Intervention de Constance Le Grip

Réunion du mercredi 13 février 2019 à 9h35
Commission des affaires culturelles et de l'éducation

Photo issue du site de l'Assemblée nationale ou de WikipediaConstance Le Grip :

L'examen de cette proposition de loi est tout à fait d'actualité, puisqu'il coïncide à la fois avec la remise du rapport de Mme Françoise Dumas et avec un début de mobilisation des personnels d'auto-école. Il est donc tout à fait essentiel que l'Assemblée nationale s'empare de ce sujet et se penche sur la réforme du permis de conduire.

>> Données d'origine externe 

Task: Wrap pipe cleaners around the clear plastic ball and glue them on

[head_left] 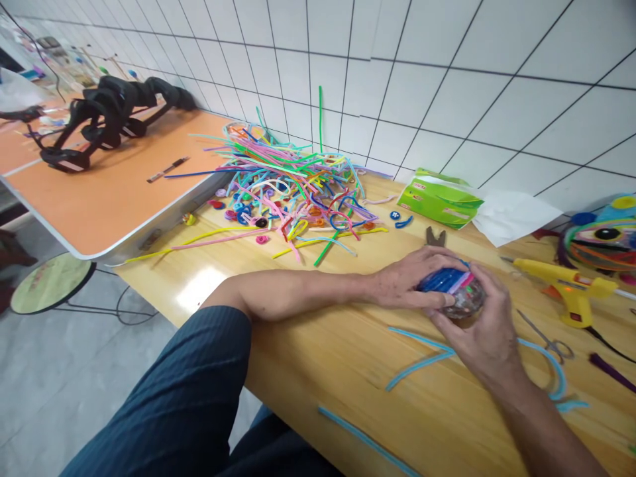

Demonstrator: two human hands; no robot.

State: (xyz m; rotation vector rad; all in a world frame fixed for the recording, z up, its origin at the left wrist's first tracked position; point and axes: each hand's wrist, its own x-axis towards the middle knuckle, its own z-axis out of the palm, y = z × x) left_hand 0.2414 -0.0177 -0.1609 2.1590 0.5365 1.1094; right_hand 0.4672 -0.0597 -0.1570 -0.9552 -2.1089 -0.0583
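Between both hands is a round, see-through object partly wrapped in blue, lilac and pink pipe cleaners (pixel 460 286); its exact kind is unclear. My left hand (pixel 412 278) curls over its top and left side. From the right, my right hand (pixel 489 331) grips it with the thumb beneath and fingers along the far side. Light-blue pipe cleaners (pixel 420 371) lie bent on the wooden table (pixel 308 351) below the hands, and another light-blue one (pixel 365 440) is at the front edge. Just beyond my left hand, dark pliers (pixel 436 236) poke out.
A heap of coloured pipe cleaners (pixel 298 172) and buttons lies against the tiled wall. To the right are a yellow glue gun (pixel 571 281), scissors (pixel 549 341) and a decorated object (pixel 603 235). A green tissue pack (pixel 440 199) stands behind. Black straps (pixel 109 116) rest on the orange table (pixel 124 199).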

Le groupe Les Républicains est convaincu qu'une telle réforme s'impose. Nous partageons en effet le constat que vous avez fait d'un coût toujours trop élevé de ce permis de conduire pour les Français, notamment pour nos jeunes compatriotes. Vous avez rappelé que celui-ci coûte, en moyenne, 1 804 euros, et même beaucoup plus à Paris et en région parisienne, où son prix s'élèverait à 2 140 euros en moyenne.

Une réforme s'impose donc, mais votre projet d'un service public gratuit nous paraît irréaliste. Nous ne pouvons pas nous retrouver dans une démarche visant à créer une taxe supplémentaire sur les sociétés d'autoroutes, ce qui ferait inévitablement peser une charge sur les automobilistes français. Nous n'acceptons pas non plus l'idée de la gratuité du permis de conduire.

Nous nous inquiétons, comme vous, du développement excessif des plateformes numériques et de l'« ubérisation » de ce secteur. C'est un phénomène préoccupant pour qui veut faire rimer exigence de mobilité et impératif de sécurité. Nous avons des propositions à faire et je voudrais ici évoquer des dispositifs qui ont d'ores et déjà fait leurs preuves.

Quelques grandes régions ont pris leurs responsabilités et cherché des solutions pour remédier au coût excessif du permis de conduire. Je pense à la région Hauts-de-France, qui propose un prêt à taux zéro sur vingt-quatre mois, d'un montant de 1 000 euros maximum : voilà un exemple tout à fait intéressant de soutien orchestré par une collectivité publique. Je songe également à la région Île-de-France, qui consacre une aide d'un montant global de 480 000 euros, plafonnée à 600 euros par permis, aux jeunes qui ont un projet professionnel nécessitant l'obtention du permis B. La région Auvergne-Rhône-Alpes prend elle aussi ses responsabilités, en proposant un financement qui peut atteindre 1 000 euros par jeune au bénéfice de ceux qui ont un projet d'engagement volontaire – je songe notamment aux jeunes pompiers, dont le coût du permis de conduire est presque intégralement pris en charge.

Vous le voyez, un certain nombre de collectivités publiques sont donc d'ores et déjà engagées dans des dispositifs qui mobilisent l'argent du contribuable, qui produisent leurs effets et qui témoignent d'une volonté de remédier concrètement aux difficultés que pose le coût du permis. Il nous semble qu'à un service public national gratuit, nous devons préférer des pistes plus concrètes, plus réalistes, plus proches des besoins réels de chacun des territoires de la République. Pour toutes ces raisons, nous ne pourrons pas voter cette proposition de loi.